Lesbianisme teinté de bleu
9 janvier 2012
Considéré par Le Figaro comme un «hymne à l’amour», récipiendaire du prix du Public 2011 d’Angoulême, Le Bleu est une couleur chaude (Glénat) de Julie Maroh est un roman graphique et sensible, presque poétique.

Des émois féminins

Rempli d’une grande tendresse, Le Bleu est une couleur chaude raconte la destinée de deux jeunes filles qui se découvrent, se désirent, s’aiment, se heurtent, apprennent à se comprendre et à affronter le regard de l’autre. L’album est construit sous le signe de la fatalité ainsi que l’annoncent les premières lignes : «Mon amour, lorsque tu liras ces mots, j’aurai quitté ce monde.».
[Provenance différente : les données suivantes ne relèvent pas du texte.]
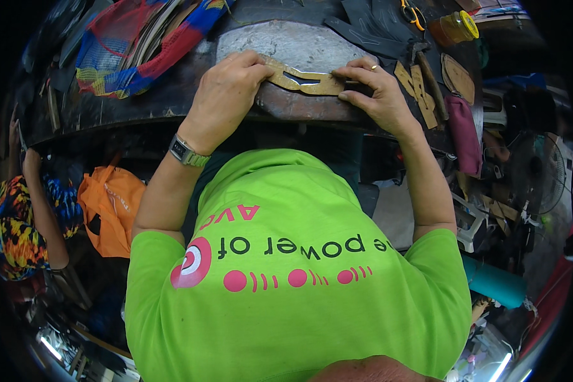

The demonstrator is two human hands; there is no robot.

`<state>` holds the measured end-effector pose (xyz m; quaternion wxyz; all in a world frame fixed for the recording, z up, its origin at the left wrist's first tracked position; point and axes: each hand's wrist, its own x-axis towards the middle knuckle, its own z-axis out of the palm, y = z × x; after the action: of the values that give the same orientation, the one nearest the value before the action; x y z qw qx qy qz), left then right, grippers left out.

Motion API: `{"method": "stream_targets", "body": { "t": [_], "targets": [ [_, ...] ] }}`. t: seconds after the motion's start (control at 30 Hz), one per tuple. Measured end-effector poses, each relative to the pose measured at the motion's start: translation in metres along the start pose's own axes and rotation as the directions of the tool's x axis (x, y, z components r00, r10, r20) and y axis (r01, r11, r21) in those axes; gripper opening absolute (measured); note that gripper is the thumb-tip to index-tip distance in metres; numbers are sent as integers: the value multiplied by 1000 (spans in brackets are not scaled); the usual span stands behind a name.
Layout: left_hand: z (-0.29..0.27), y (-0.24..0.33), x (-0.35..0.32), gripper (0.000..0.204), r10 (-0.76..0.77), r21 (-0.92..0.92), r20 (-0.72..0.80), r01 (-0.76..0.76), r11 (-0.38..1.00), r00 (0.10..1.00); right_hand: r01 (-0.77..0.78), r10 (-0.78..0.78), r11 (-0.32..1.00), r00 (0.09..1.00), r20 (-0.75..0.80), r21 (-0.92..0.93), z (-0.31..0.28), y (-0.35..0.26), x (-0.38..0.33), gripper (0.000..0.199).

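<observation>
A curved gold-brown strap piece (329,85) with a long slit along its middle is stretched between my two hands, over the near part of a worn grey slab (293,38). It looks like a shoe upper part, and pale edges show along the slit. My left hand (228,89) pinches its left end, fingers curled. At the other end, my right hand (379,92) grips it between thumb and fingers. The undersides of both pinches are hidden.
A red-blue-yellow net bag (99,57) holding flat pieces lies left on the dark bench. Rightward are a hammer (431,83), tan pattern pieces (417,95), orange-handled scissors (415,14), a yellow-lidded jar (449,28) and black sheets (375,28). Another person (19,216) sits at left beside an orange bag (111,210).
</observation>
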<state>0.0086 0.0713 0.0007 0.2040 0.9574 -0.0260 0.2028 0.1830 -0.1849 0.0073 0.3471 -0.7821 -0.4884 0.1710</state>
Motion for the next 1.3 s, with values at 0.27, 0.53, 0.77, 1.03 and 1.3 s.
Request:
{"method": "stream_targets", "body": {
  "t": [0.27, 0.53, 0.77, 1.03, 1.3],
  "targets": [
    [-4, 16, -9, 33, 7, 33, 28, -8, 999, 1000, 40, -52, 995, 989, -141, -87, 9, -12, -8, 44],
    [-5, 33, -19, 49, 36, 93, 130, -48, 994, 991, -90, 107, 986, 987, -117, 142, 7, -13, -11, 60],
    [5, 35, -24, 49, 17, 73, 83, -23, 997, 996, -14, 32, 987, 993, -110, 161, 6, -8, -13, 52],
    [11, 35, -28, 47, 9, 45, 53, -11, 999, 999, -22, 35, 995, 992, -125, 101, 8, -10, -13, 43],
    [10, 36, -30, 49, -1, 38, 47, 0, 999, 999, -23, 28, 999, 991, -128, 41, 8, -8, -13, 42]
  ]
}}
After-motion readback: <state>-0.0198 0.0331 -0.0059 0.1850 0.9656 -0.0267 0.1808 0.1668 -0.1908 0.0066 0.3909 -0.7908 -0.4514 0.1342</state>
Le récit est divisé en deux parties : d’abord, les années de lycée et les premiers émois de Clémentine, sa rencontre avec Emma, cette jeune fille plus âgée dont les cheveux bleus font fureur dans des pages grises et sépia. Ces feuilles mornes se mouraient pour un peu de couleur – tout comme la vie de Clémentine.

La deuxième partie couvre la maladie de Clémentine, sa dépression, les médicaments, puis sa mort. Le récit, rétrospectif, est raconté par Clémentine à Emma sous la forme d’un journal intime puis d’une lettre. La technique narrative facilite l’identification du lecteur aux héroïnes, ou du moins lui permet de s’en rapprocher.

La thématique amoureuse et le style d’écriture pousseront certains à considérer cette lecture comme «adolescente». Pourtant, s’il est certain que l’album ne s’adresse pas à tous, il reste un beau livre aux nombreuses qualités.

La couleur chaude

Parmi les points forts du livre, notons les couleurs qui, en plus d’être agréables à l’œil, ajoutent à la narration. Impossible de ne pas se laisser séduire par ce bleu qui apparaît à chaque page et qui, d’abord éphémère, finit par dominer toute la palette.

On aime le style réaliste, un peu naïf et même juvénile du dessin, qui colle bien à la thématique. L’écriture, parfois très simple, est ponctuée de quelques fautes qui ajoutent à la véracité du récit. Soulignons aussi la lenteur de la narration, qui permet de ne pas se précipiter de clichés en clichés, ou de se perdre dans des réflexions philosophiques éloignées de la réalité. Car il s’agit d’abord de mettre en scène la réalité du quotidien de ces jeunes femmes en quête de sens, avant d’introduire une réflexion sur l’homosexualité, la tolérance et la bisexualité. Certes, on est porté à réfléchir, mais on ressent surtout les doutes, les incertitudes, les espoirs et les sentiments des deux héroïnes. Les silences et les regards qui occupent en grande partie des pages de la bande dessinée permettent de véhiculer une histoire touchante, dans laquelle chaque geste, justement peint, est poignant de tendresse, de violence et d’amour.

Aucune lourdeur donc dans cet album qui traite d’un sujet délicat avec tact et douceur. Un livre qu’on recommande chaudement à ceux que la thématique intéresse ainsi qu’aux curieux.